BRIEF ▸
Your answer must be an exact copy of the listing below.

SOURCE MATERIAL ▸
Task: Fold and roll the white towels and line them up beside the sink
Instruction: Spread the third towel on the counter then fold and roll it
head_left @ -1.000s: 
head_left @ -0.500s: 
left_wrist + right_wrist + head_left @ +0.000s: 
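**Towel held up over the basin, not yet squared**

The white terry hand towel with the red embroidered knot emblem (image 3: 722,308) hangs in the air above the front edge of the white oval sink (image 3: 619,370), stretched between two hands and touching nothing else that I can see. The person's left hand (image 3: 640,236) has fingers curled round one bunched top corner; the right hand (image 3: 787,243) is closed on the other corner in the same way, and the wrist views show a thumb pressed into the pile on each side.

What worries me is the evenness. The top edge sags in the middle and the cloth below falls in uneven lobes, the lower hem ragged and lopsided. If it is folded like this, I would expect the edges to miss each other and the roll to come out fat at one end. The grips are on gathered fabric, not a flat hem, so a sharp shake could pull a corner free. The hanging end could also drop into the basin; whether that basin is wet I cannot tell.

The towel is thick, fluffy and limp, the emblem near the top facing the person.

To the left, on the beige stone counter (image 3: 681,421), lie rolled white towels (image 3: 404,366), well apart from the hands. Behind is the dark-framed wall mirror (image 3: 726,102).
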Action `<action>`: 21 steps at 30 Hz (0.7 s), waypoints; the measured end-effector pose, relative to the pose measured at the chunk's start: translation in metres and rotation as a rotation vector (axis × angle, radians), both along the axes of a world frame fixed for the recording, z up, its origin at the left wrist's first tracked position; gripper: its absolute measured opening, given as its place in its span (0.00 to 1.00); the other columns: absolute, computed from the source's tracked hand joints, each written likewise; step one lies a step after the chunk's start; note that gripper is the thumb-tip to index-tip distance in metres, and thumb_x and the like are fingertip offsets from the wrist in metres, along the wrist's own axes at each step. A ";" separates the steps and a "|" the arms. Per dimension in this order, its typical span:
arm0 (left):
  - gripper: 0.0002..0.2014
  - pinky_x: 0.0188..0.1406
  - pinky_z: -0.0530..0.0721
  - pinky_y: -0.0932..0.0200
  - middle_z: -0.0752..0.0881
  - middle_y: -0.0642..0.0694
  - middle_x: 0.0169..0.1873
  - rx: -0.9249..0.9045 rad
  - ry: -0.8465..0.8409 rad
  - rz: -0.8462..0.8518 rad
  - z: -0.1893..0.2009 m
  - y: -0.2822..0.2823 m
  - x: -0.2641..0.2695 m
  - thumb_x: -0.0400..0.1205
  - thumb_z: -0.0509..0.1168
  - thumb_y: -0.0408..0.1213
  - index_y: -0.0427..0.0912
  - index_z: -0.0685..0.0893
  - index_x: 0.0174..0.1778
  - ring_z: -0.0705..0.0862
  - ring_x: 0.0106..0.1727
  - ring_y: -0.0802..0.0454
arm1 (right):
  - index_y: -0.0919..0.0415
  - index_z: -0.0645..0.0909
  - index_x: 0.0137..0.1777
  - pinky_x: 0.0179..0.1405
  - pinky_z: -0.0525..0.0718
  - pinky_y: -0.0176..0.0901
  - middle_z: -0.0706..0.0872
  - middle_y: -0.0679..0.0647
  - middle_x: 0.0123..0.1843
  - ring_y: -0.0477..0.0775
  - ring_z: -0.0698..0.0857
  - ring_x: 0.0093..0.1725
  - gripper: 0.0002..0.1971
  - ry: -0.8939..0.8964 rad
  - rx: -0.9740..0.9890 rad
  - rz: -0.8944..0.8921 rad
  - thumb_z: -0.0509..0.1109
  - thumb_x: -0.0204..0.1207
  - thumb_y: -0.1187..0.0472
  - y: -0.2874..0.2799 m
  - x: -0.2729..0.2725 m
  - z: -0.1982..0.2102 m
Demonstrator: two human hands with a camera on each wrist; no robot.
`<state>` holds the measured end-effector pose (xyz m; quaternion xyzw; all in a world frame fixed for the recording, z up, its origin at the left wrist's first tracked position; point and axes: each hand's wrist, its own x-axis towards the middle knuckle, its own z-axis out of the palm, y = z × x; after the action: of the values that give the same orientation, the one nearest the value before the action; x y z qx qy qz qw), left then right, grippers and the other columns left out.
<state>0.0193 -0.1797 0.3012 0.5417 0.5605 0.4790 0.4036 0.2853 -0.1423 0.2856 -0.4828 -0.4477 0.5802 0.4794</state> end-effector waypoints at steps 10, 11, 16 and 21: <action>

EXERCISE RESPONSE ▸
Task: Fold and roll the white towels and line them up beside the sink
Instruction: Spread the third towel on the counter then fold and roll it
head_left @ -1.000s: 
head_left @ -0.500s: 
left_wrist + right_wrist + head_left @ +0.000s: 
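**Towel held up over the basin, not yet squared**

The white terry hand towel with the red embroidered knot emblem (image 3: 722,308) hangs in the air above the front edge of the white oval sink (image 3: 619,370), stretched between two hands and touching nothing else that I can see. The person's left hand (image 3: 640,236) has fingers curled round one bunched top corner; the right hand (image 3: 787,243) is closed on the other corner in the same way, and the wrist views show a thumb pressed into the pile on each side.

What worries me is the evenness. The top edge sags in the middle and the cloth below falls in uneven lobes, the lower hem ragged and lopsided. If it is folded like this, I would expect the edges to miss each other and the roll to come out fat at one end. The grips are on gathered fabric, not a flat hem, so a sharp shake could pull a corner free. The hanging end could also drop into the basin; whether that basin is wet I cannot tell.

The towel is thick, fluffy and limp, the emblem near the top facing the person.

To the left, on the beige stone counter (image 3: 681,421), lie rolled white towels (image 3: 404,366), well apart from the hands. Behind is the dark-framed wall mirror (image 3: 726,102).
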Action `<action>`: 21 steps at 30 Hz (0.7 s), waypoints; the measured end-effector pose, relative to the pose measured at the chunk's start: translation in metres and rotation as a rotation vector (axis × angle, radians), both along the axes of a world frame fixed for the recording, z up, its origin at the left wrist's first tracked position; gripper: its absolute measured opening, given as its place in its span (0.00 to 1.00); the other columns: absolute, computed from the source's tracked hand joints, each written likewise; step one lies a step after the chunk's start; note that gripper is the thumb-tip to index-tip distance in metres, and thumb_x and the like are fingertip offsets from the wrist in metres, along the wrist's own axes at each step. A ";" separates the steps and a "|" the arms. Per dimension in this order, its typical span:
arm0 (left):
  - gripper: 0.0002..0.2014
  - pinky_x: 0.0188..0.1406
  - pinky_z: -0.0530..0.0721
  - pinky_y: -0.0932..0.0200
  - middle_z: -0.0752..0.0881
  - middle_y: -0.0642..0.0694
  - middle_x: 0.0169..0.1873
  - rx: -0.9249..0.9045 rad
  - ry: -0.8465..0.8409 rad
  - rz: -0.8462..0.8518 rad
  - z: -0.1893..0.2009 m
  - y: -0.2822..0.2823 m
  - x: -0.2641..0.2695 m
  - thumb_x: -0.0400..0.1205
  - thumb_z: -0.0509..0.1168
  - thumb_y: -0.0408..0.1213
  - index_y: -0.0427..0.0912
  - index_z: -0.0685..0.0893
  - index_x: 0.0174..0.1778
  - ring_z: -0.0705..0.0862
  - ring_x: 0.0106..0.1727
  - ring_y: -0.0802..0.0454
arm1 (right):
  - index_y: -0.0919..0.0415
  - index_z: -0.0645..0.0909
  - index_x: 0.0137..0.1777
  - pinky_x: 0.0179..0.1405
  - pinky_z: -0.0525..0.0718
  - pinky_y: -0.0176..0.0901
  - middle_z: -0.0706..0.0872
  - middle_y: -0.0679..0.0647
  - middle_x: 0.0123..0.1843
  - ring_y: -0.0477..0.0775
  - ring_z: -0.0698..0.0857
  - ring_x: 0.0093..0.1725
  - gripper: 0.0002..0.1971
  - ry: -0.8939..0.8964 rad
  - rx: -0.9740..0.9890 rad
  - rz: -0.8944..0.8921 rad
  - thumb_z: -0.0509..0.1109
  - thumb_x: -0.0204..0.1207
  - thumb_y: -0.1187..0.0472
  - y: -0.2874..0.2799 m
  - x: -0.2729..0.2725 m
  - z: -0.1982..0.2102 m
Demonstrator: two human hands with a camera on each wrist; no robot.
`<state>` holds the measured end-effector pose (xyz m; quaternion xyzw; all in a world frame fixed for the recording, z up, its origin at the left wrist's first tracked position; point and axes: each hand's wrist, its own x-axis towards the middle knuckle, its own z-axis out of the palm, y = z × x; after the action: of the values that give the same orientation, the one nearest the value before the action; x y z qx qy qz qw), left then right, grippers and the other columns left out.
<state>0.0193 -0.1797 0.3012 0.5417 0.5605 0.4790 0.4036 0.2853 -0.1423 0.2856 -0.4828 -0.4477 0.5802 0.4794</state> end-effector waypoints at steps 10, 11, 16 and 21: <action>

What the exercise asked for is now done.